Copenhagen’s Lust For Youth has expanded in members and, with it, so has their sound. As they drifted more towards new wave, things felt sharper and more in focus.
Combining dark, club-ready beats with post-rock explosions, all tied up with Norrvide’s detached delivery, Lust For Youth rode below the radar with fine collections of drolly mischievous pop. Their latest self-titled record feels like more of the same, though maybe now the power has somewhat diminished.
When those three sides of Lust For Youth come together in force, this record is a dizzying ride. “Insignificant” begins like the most crystalline of dancefloor anthems. Guitars chime, drum pads knock out a four-to-the-floor beat and synths glimmer until the pieces start to fall away, crumbling under the weight of Norrvide’s apprehensions. The beat remains but the guitars start to flood in, overwhelming the senses like a wave of terror. It almost feels like the light-up disco dancefloor slowly falling away between your feet as you plummet down, guided only by the flashing strobe lights.
Norrvide has a real way with words too. His wry wit can be razor sharp, as most cuttingly demonstrated in “By No Means”: “I see you’re always happy / to talk about your misery / your sentiments are tainted / a compliment from you would insult me”. But, even in its strongest moments, Lust For Youth often feels like playing a game of “spot the influences”. While it rarely ever feels derivative, but that doesn’t mean it’s original. There’s Ian Curtis, Mark E. Smith and Elias Rønnenfelt in Norrvide’s saturnine vocals. New Order, Depeche Mode and The Pet Shop Boys in the murky, sweaty, retro-futurist beats. Even a touch of Mogwai-esque post-rock mayhem rears its head.
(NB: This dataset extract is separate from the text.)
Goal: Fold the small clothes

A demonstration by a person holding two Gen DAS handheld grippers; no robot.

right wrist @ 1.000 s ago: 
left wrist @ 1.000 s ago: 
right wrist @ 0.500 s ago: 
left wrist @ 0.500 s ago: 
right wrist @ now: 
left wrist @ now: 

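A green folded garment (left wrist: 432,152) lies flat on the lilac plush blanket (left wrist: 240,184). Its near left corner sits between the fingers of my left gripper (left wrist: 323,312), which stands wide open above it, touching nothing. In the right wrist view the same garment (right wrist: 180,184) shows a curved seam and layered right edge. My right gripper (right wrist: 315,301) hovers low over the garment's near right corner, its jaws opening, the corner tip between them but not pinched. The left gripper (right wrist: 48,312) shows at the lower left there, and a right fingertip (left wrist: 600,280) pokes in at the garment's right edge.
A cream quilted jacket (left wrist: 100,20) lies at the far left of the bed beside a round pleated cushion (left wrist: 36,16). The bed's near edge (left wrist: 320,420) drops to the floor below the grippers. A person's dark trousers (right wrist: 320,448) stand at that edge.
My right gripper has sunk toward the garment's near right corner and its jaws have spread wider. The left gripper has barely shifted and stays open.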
Without putting any particularly original spin on anything, Lust For Youth often sounds dated. “Adrift” even slips into ‘90s Europop with its cloyingly cheesy, bouncy beats that drive the song along. And it’s here where the frustrations lie.
Compassion did occasionally feel like the product of a slot-filler at The Hacienda, doing its job pretty well though rarely making much of an impact beyond the moment, but still feeling modern. But by leaning into their maximalist tendencies on Lust For Youth, the introspection that really marked this project out is lost among a smorgasbord of other people’s sounds.